As amended by Republic Act No. 10640, Section 21 (1) uses the disjunctive "or," i.e., "with an elected public official and a representative of the National Prosecution Service or the media." Thus, a representative from the media and a representative from the National Prosecution Service are now alternatives to each other.45 (Emphasis in the original, citations omitted)
Because he buy-bust operation occured in 2012, prior to Section 21's amendment, the original text of the law applies. Yet, operating under either version still leads this Court to the same ruling in this case: the prosecution failed to show the police officers' strict compliance with Section 21. Two (2) barangay officials witnessed the marking, inventorying, and photographing of the seized items. Beyond that, no representatives from both the media and the Department of Justice were present.

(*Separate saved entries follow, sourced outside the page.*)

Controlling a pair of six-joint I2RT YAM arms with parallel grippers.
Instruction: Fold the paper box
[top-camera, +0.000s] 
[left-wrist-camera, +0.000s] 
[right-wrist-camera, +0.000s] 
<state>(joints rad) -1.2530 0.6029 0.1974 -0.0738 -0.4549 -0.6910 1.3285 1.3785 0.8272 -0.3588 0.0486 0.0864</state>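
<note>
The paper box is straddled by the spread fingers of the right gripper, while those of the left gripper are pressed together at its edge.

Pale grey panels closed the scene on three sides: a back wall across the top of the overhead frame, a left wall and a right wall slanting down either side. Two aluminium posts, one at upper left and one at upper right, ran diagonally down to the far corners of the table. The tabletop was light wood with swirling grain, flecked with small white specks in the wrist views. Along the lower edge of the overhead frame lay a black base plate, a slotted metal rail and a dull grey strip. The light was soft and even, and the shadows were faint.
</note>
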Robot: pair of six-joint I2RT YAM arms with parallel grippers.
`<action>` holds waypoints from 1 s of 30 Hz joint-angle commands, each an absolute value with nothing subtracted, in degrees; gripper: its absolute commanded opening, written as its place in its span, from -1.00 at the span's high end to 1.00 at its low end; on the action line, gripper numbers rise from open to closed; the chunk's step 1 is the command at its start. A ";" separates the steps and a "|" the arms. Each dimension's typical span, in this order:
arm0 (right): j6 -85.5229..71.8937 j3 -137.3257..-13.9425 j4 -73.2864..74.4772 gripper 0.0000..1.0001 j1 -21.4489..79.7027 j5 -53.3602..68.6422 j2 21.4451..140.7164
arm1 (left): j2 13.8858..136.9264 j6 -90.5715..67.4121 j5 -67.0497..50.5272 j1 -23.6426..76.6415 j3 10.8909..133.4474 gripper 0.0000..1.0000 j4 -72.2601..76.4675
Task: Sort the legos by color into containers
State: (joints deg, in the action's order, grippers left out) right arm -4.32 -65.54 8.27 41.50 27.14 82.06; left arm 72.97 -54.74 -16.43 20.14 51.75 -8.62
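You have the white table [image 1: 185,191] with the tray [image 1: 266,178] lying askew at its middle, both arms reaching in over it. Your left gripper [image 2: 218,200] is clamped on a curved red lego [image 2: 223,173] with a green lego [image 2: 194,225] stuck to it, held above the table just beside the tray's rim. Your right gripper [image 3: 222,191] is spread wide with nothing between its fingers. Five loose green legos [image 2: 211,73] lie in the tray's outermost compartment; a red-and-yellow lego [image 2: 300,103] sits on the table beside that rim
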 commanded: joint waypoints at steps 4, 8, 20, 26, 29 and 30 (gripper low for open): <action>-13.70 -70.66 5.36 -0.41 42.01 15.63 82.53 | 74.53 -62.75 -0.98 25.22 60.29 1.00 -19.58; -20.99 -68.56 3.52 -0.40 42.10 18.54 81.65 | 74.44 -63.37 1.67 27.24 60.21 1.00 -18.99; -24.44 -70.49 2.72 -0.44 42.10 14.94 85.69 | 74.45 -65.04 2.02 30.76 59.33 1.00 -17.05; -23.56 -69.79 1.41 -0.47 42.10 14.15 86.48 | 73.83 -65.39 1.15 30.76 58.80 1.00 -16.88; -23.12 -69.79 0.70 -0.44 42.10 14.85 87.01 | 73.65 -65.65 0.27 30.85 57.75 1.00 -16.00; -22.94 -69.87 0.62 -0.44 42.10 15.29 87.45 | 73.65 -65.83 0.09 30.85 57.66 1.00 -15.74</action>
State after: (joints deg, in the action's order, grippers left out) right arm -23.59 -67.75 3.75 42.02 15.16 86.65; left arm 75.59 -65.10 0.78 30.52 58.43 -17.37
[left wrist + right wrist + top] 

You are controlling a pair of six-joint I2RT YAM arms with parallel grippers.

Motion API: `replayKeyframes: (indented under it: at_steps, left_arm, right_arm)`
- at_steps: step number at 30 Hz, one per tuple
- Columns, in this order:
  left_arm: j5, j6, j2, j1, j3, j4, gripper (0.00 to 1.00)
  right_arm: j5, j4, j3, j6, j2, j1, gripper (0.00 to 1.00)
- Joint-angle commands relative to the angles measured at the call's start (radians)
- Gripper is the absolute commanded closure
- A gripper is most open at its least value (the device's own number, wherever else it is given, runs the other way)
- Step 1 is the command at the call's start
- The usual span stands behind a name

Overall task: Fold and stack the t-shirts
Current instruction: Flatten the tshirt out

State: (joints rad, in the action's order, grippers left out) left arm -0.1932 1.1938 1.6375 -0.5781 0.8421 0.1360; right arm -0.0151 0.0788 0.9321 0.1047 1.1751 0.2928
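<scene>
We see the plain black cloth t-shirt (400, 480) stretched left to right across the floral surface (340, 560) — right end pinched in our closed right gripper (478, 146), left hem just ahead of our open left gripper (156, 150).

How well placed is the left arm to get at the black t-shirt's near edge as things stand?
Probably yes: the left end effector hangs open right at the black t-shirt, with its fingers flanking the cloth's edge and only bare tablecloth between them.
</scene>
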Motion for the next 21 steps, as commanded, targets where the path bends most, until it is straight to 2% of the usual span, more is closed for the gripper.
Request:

The required witnesses must not only be present during the inventorying and photographing, but as early as the seizure of items.46 People v. Mendoza47 underscores the danger that follows when these required third-party witnesses are absent in securing the custody of the seized items:
Without the insulating presence of the representative from the media or the Department of Justice, or any elected public official during the seizure and marking of the sachets of shabu, the evils of switching, "planting" or contamination of the evidence that had tainted the buy-busts conducted under the regime of RA No. 6425 (Dangerous Drugs Act of 1972) again reared their ugly heads as to negate the integrity and credibility of the seizure and confiscation of the sachets of shabu that were evidence herein of the corpus delicti, and thus adversely affected the trustworthiness of the incrimination of the accused. Indeed, the insulating presence of such witnesses would have preserved an unbroken chain of custody.48
Moreover, Section 21 mandates the conduct of inventory and taking of photographs "immediately after seizure and confiscation," which means that these must be done at the place of the arrest. Que explained:
What is critical in drug cases is not the bare conduct of inventory, marking, and photographing. Instead, it is the certainty that the items allegedly taken from the accused retain their integrity, even as they make their way from the accused to an officer effecting the seizure, to an investigating officer, to a forensic chemist, and ultimately, to courts where they are introduced as evidence. . . .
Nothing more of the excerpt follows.